*Task instructions*. Restate the listing exactly.

*Source data*.
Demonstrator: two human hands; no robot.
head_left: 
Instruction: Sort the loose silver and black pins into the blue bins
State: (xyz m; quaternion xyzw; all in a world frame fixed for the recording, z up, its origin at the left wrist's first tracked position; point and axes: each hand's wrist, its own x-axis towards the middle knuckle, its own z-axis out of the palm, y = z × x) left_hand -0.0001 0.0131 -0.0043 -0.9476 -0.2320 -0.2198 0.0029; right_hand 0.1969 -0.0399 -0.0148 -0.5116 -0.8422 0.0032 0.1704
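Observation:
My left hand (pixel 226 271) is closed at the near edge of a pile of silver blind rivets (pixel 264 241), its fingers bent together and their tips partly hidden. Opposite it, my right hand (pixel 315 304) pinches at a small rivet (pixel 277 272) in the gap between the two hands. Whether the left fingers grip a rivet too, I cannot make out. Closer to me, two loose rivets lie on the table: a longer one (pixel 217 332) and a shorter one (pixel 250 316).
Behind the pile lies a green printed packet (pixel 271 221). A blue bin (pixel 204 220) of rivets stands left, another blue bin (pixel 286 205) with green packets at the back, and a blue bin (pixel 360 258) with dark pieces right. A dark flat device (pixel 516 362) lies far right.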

*Exercise response*.
Demonstrator: two human hands; no robot.
head_left: 
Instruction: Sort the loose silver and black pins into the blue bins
State: (xyz m; quaternion xyzw; all in a world frame fixed for the recording, z up, its origin at the left wrist's first tracked position; point and axes: each hand's wrist, its own x-axis towards the middle knuckle, its own z-axis out of the palm, y = z × x) left_hand -0.0001 0.0131 -0.0043 -0.9476 -0.2320 -0.2198 0.0029; right_hand 0.1969 -0.0399 -0.0148 -0.5116 -0.8422 0.0032 0.1704
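Observation:
My left hand (pixel 226 271) is closed at the near edge of a pile of silver blind rivets (pixel 264 241), its fingers bent together and their tips partly hidden. Opposite it, my right hand (pixel 315 304) pinches at a small rivet (pixel 277 272) in the gap between the two hands. Whether the left fingers grip a rivet too, I cannot make out. Closer to me, two loose rivets lie on the table: a longer one (pixel 217 332) and a shorter one (pixel 250 316).
Behind the pile lies a green printed packet (pixel 271 221). A blue bin (pixel 204 220) of rivets stands left, another blue bin (pixel 286 205) with green packets at the back, and a blue bin (pixel 360 258) with dark pieces right. A dark flat device (pixel 516 362) lies far right.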

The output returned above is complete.